Кара открутила кран, и труба гневно заклокотала, но не выдала ни капли.
– Пора идти за кипятком, – подвела итог Пенелопа и встала.
– Оставайся обедать.
– А обед у тебя есть? – спросила Пенелопа из чистого любопытства, аппетит ее все еще дремал, даже спал, похрапывая и видя сны, в которых фигурировали многочисленные деликатесы утреннего пиршественного стола. К тому же полученная-таки к кофе не ложечка, а целая розетка заварного крема создавала полную имитацию сытости… ну разве что кусочек селедки или соленый огурец…
– Обеда нет. Но мы его сварим. Есть картошка, макароны, морковка. Сейчас что-нибудь придумаем.

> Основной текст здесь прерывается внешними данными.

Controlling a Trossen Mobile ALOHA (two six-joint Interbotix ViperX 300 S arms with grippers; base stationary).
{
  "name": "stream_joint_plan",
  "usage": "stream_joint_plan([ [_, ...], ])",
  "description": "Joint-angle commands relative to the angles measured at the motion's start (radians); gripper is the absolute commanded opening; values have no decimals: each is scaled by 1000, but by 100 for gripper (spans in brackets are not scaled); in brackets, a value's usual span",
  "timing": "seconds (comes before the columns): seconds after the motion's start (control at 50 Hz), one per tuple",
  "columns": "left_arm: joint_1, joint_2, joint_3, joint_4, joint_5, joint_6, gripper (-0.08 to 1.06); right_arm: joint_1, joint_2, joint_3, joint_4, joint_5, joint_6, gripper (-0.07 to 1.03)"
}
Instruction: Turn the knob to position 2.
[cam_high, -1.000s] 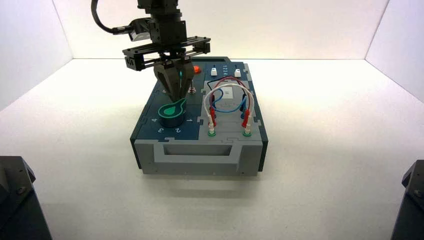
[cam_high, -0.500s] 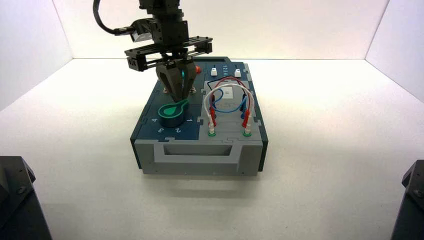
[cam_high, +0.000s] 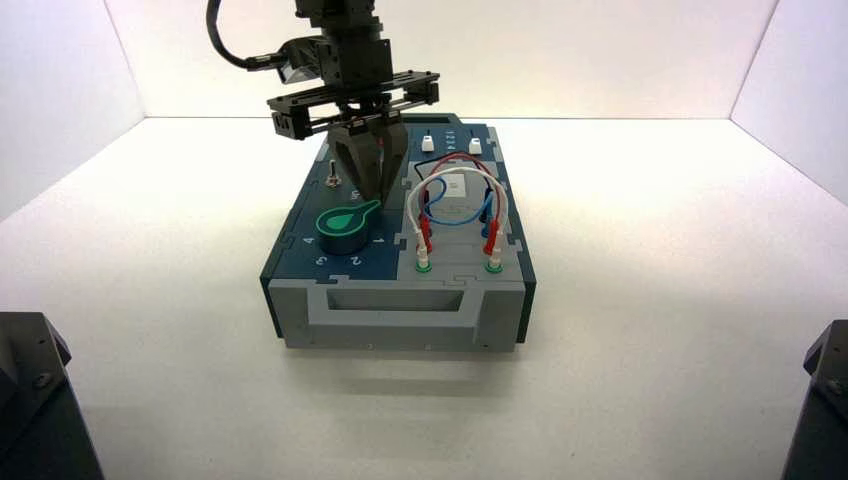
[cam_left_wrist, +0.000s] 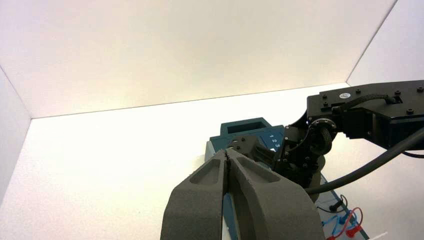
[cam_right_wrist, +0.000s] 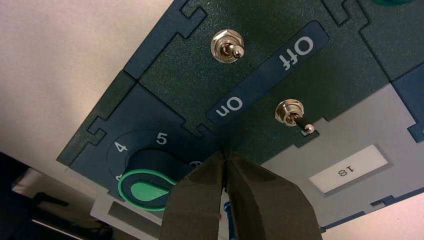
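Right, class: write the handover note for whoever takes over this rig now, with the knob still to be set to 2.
Right gripper: shut, empty, above the box just behind the knob, not touching it.
Left gripper: shut, empty, parked away from the box.
The knob's green pointer aims toward the box's back right, away from position 2.
Done: nothing on the knob.
Left: grip the knob, turn the pointer to 2.

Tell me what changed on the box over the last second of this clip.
The right gripper, shut, shifted toward the robot's right above the box, away from the tip of the knob's green pointer, which uncovered the left toggle switch. Nothing was grasped or released. The knob's pointer keeps the same direction, the wires are unmoved, and the left gripper stays parked and shut.
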Motion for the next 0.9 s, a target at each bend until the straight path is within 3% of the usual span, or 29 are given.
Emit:
stream_joint_plan([
  [0.02, 2, 8, -21, -2, -5, 3, -3, -5, -52, -9, -2, 5, -2, -2],
  [0.9, 2, 8, -21, -2, -5, 3, -3, 12, -64, 0, 18, 29, 0, -2],
])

– Нет уж, – отрезала Пенелопа. – Придумывай одна, а я пойду домой. Я обещала папе.
– Позвони.
– Не хочу.
Пенелопа собрала свои разноцветные клубки – надо же, опять напортачила, совсем тут красный не смотрится, придется пороть, эдак провяжешь до Страшного суда, а на Страшный-то суд все равно придется нагишом топать, одежонку оставить без присмотра в прихожей, глядишь, уворуют, такой красивый свитер, уникальный и неповторимый, даже ангел не совладает с соблазном, а там же еще будут крутиться в ожидании грешников черти. Увидят присужденных к геенне, завоют: «Это моя добыча! Нет, это моя добыча!» Ну а как грешников на всех не хватит, что тогда? Тогда, ясное дело, накинутся чертяки, четыре черненьких чумазеньких… какое четыре – четыреста, а может, и четыреста тысяч или миллионов!.. растащат праведников, ангелы и моргнуть не успеют, если и успеют, куда их тощим крылышкам против рогов и когтей… Ох-ох. Но сначала они расхватают одежонку, передерутся, небось, особенно те, кто работает в ледяном круге. Пенелопа представила себе важного толстопузого черта, наверняка из самых главных, расхаживающего среди юрких и подобострастных чертенят поменьше в ярчайшем свитере неотразимо притягательной расцветки, широком, с большими подплечниками, и длинном, покрывающем объемистые мохнатые чертовы ляжки, только хвост снизу торчит загогулиной, как у собаки… или голый, мерзкий, крысиный? Нет, как у собаки, не жалко разве, из-под такого замечательного свитера – и вдруг крысиный? А собака это… Это собака. Собачка, песик, щеночек. Пушистенький, большелапый. У ты мой сладкий!.. Собак Пенелопа любила нежно, восхищалась ими пылко и безудержно, стоило, ох стоило послушать ее вопли и стенания при виде юного овчаренка или полюбоваться ее прыжками и па вокруг встречного пуделька или дожонка. Почему овчаренка или дожонка? Мужчины ищут в собаке друга, женщины – ребенка, потому и первые предпочитают больших, крепких, надежных псов, а вторые – маленьких собачек, и в старости похожих на детенышей, и, конечно же, обожают щенков. Пенелопа исключением в этом смысле не являлась и таяла при виде собачьих малышей. Правда, погладив любого, даже самого очаровательного крошечного песика, даже щенка пекинки размером в ладошку, она немедленно бежала к ближайшему умывальнику и долго, с мылом, драила руки… но ведь это не наносило ущерба ни псам, ни ее чувствам к ним, а гигиена есть гигиена, она, а вовсе не труд, сделала обезьяну человеком.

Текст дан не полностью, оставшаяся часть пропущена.